“D’you mean to say your brother has forgiven the wreck of The Witch? You must be dreaming, Summerhayes.”

“Probably I am. But as soon as you reach home, Sartoris, there’s a ship waitin’ for you. That ends the matter.”

He turned abruptly to Scarlett.

“There’s something I have to say to you, young feller. My gal, here, came to me, the night before last—when some one we know of was in a very queer street—she came to me, all of a shake, all of a tremble, unable to sleep; she came to me in the middle of the night—a thing she’d never done since she was six years old—an’ at first I thought it was the hysterics, an’ then I thought it was fever. But she spoke plain enough, an’ her touch was cool enough. An’ then she began to tell me”——

“Really, father,” Rose exclaimed, her cheeks colouring like a peony, “do stop, or you’ll drive me from the room.”

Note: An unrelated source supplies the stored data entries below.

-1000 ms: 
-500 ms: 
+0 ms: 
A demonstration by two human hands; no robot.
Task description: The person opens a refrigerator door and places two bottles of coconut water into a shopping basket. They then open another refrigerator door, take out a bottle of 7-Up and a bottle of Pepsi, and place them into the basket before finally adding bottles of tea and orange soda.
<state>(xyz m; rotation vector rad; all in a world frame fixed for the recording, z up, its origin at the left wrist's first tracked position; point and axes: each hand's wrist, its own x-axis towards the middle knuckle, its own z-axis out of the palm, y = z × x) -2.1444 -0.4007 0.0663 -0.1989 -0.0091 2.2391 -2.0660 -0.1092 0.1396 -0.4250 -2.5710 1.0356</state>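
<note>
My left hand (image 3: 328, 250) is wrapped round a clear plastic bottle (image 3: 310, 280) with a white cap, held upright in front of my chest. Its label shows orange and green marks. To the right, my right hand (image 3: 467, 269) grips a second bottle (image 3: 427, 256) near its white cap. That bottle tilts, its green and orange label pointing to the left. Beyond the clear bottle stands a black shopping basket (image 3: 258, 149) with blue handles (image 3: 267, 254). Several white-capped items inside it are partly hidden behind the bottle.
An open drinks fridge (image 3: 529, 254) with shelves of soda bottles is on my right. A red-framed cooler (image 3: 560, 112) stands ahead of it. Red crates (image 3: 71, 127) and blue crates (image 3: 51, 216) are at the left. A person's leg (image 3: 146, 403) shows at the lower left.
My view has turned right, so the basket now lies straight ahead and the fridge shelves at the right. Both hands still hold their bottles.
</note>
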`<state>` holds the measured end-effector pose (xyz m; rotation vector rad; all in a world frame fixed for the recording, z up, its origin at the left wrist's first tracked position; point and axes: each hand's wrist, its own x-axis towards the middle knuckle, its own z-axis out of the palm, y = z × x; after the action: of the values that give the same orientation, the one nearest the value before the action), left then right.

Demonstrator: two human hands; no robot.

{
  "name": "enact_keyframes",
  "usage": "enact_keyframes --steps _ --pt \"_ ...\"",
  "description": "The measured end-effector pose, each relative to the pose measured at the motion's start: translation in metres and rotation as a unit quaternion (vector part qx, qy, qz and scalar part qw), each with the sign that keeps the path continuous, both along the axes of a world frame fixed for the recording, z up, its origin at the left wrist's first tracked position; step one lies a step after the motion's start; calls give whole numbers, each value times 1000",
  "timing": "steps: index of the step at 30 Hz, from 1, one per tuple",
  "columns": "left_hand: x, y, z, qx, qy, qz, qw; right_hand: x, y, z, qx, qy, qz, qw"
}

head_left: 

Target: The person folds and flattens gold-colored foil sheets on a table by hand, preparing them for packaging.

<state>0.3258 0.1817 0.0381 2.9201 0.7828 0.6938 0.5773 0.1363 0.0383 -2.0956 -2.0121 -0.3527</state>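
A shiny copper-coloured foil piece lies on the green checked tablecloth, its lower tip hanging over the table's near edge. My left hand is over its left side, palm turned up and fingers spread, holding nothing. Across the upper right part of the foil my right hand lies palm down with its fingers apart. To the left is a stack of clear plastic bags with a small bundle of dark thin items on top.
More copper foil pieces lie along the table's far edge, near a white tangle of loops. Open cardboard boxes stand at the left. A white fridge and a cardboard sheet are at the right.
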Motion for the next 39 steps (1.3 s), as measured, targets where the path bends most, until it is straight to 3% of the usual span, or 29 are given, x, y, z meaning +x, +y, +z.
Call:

“Right, my dear: I say no more. But I ask you, sir,” he continued, turning to Scarlett. “I ask you how you diagnose a case like that. What treatment do you prescribe? What doctor’s stuff do you give?” There was a smile on the old man’s face, and his eyes sparkled with merriment. “I put it to you as a friend, I put it to you as a man who knows a quantity o’ gals. What’s the matter with my dar’ter Rose?”

For a moment, Jack looked disconcerted, but almost instantly a smile overspread his face.

“I expect it arose from a sudden outburst of affection for her father,” he said.

But here Sartoris spoilt the effect by laughing. “I suspect the trouble rose from a disturbed condition of the heart,” said he, “a complaint not infrequent in females.”

“An’ what, Cap’n, would you suggest as a cure?” asked the Pilot; his eyes twinkling, and his suppressed merriment working in him like the subterranean rumbling of an earthquake.